From the above descriptions, we can already begin to see there are two sides to Parekh’s work. There is a theoretical side, and a practical side. The theoretical side is what I really enjoy about Rethinking Multiculturalism, and the practical side is what I find implausible and distracting. The key to understanding the theoretical lies in understanding the interaction of human nature with human culture. I will take a closer look at this side shortly. The key to understanding the practical side—the side that advocates rewriting national constitutions and passing laws that apply only to some segments of the society, i.e. those whose particular cultural needs are not being addressed by the one-law-fits-all approach—is understanding that he is not at all interested in looking for the economic reasons for social conflict. But outside the ivory tower the concern is not differences of culture, but differences of income—and derivatively of political power as distributed across social classes. In other words, it is economic unfairness and not cultural differences that fuels the greatest social conflicts, and that is in need of the greatest reform. But before I spell out what’s wrong with Rethinking Multiculturalism, I should say more specifically what is right about it.

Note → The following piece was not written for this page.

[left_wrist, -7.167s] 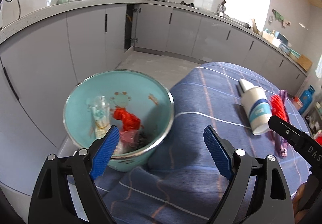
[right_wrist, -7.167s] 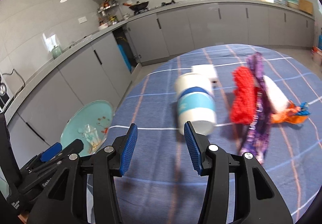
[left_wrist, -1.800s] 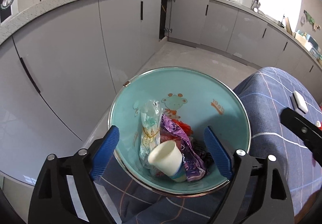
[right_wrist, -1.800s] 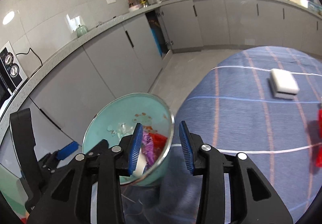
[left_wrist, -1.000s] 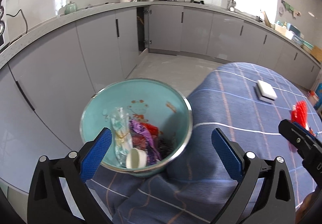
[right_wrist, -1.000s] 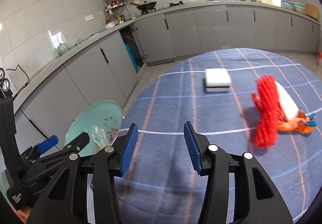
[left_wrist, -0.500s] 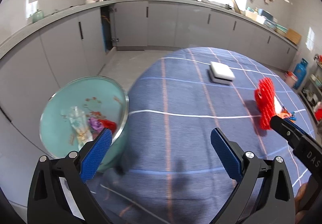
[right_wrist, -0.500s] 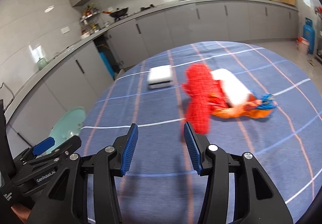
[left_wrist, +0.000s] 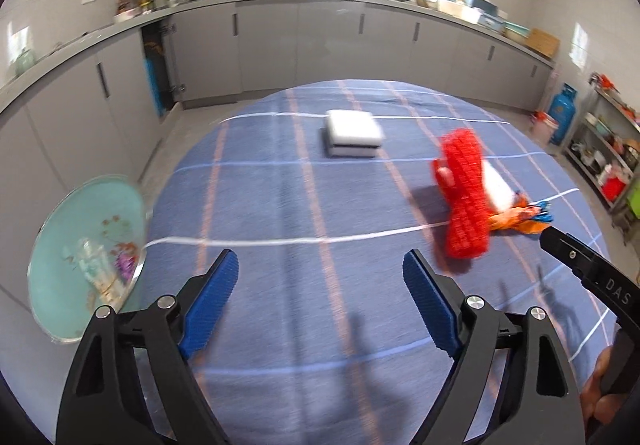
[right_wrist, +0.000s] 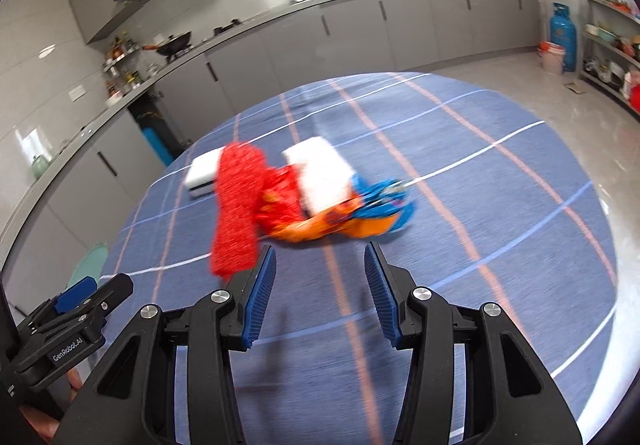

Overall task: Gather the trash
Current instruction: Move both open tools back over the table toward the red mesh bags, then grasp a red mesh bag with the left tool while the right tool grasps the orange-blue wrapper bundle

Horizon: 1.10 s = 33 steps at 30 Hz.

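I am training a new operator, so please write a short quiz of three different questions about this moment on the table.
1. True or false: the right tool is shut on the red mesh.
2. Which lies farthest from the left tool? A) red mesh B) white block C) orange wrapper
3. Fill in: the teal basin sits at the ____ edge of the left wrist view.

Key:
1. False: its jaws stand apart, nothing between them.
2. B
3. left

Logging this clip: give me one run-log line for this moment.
left gripper: open, empty | right gripper: open, nearing red net | basin: holds trash | sponge: on table
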### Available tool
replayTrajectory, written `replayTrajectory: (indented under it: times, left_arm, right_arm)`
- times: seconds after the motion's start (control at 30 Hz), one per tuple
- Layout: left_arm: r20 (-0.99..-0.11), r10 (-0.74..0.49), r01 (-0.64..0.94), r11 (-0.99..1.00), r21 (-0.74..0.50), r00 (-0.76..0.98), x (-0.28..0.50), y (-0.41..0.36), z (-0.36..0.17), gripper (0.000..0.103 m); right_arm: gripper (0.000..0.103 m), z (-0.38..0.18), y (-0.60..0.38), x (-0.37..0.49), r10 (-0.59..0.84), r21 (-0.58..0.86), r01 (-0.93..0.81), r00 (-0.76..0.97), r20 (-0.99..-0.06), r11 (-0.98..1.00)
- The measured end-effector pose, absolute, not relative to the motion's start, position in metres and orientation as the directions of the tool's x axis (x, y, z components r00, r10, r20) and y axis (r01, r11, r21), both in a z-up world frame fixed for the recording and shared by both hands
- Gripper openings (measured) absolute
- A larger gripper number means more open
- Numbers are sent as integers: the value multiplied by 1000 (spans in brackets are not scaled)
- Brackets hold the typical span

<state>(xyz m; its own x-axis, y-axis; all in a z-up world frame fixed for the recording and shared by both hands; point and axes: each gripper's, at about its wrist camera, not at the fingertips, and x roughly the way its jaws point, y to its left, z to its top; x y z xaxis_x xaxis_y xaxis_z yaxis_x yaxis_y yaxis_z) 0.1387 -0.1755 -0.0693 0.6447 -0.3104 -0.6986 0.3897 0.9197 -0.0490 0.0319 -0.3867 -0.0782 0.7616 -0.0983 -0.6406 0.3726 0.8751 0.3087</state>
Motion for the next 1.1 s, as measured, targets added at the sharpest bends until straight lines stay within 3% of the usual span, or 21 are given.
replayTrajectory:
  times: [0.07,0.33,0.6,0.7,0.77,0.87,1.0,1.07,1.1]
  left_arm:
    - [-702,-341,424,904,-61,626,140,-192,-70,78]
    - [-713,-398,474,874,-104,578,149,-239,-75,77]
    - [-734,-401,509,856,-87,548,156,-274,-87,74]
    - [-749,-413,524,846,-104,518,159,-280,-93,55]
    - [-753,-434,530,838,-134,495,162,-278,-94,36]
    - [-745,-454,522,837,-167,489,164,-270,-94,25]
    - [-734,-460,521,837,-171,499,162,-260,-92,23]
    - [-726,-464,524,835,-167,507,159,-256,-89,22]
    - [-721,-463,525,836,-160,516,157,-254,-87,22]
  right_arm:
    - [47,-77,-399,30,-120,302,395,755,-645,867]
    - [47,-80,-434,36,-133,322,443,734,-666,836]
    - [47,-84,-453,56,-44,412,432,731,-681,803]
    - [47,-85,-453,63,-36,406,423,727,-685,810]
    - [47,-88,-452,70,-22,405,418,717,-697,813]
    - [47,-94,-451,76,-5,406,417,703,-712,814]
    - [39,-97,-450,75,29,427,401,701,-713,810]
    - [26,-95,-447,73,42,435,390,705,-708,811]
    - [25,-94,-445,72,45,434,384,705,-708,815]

Parekh’s discussion of human nature is an important contribution to our understanding of ourselves us cultural creatures. Although he explicitly eschews cultural relativism as a fact that needs to be a part of any account of our species as social beings, his work effectively demonstrates that cultural relativism is indeed a reality. His views on multiculturalism are predicated on precisely the fact that no single individual from any one particular cultural viewpoint can legitimately pass judgment on someone of another culture without first coming to some understanding of the moral and ontological assumptions embedded in that culture. The resulting cross-cultural evaluation will then be a reflection of “our” values juxtaposed against “theirs” in a way that the pragmatic concerns for what has been agreed upon as minimal moral values are brought to the forefront and used as a standard for mutual evaluation of each other. In such conflict-resolution approaches, the emphasis is placed on advocating a persuasive interpretation of the minimal values as a means of prescribing universally accepted moral standards.

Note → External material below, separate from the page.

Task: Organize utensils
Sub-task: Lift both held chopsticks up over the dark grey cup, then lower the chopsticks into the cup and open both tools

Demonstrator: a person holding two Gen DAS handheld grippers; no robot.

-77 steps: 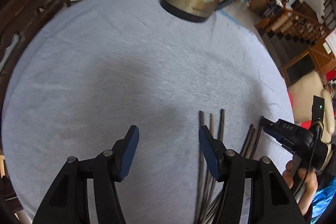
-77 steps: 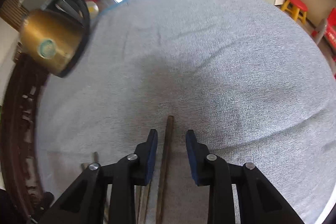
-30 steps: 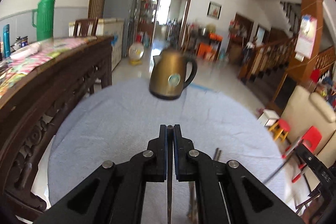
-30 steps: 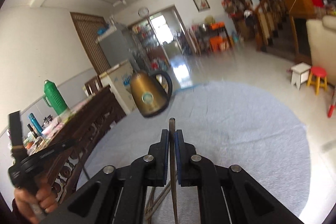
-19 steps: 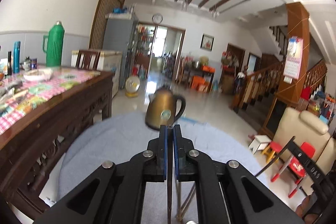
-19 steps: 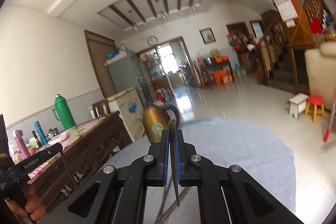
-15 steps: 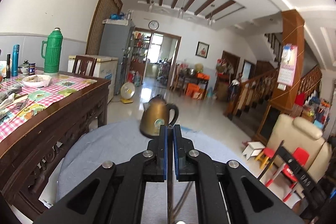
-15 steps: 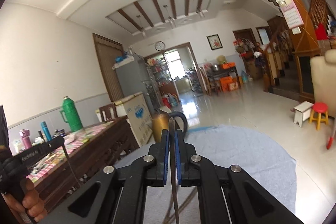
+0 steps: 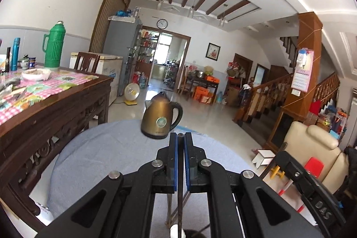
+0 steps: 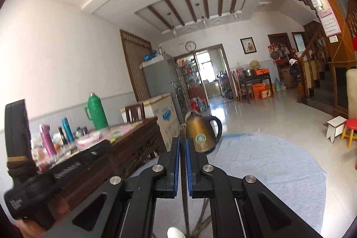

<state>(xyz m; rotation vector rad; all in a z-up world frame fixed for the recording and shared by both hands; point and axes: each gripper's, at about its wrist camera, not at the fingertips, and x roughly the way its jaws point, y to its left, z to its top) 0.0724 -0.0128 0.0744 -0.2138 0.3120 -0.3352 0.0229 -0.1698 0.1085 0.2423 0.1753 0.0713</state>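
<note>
My left gripper (image 9: 180,137) is shut on a thin dark chopstick (image 9: 179,200) that runs lengthwise between its blue pads, held above the round table's grey-blue cloth (image 9: 100,148). My right gripper (image 10: 182,142) is likewise shut on a dark chopstick (image 10: 184,202) whose tip pokes out past the pads. More chopsticks (image 9: 170,209) lie on the cloth beneath both grippers and also show in the right wrist view (image 10: 202,221). Each gripper appears in the other's view, the right one (image 9: 301,182) at the right edge and the left one (image 10: 55,171) at the left.
A brass-coloured kettle (image 9: 160,119) stands at the far side of the cloth, also seen as the kettle (image 10: 202,135). A dark carved wooden table (image 9: 51,108) with a green thermos (image 9: 54,44) borders the left. A beige armchair (image 9: 316,148) and small stools (image 10: 348,128) stand to the right.
Both grippers, open over chopsticks on the cloth in the earliest frames, closed on one each. They have since lifted and tipped up, so the kettle sits lower and more ceiling shows.
</note>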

Specifically, Parekh describes culture as that which lies between the universal and the particular in human beings. What is universal (e.g., our biology) acquires—and is mediated by—different meanings that are associated with it by what is particular to any given culture. And likewise, what is particular to a culture (those things that distinguish one culture from another) are related to each other by virtue of being equally embedded in and limited by what is universal (e.g., our biology and existential conditions). This means that human beings are neither completely opaque nor completely transparent to each other.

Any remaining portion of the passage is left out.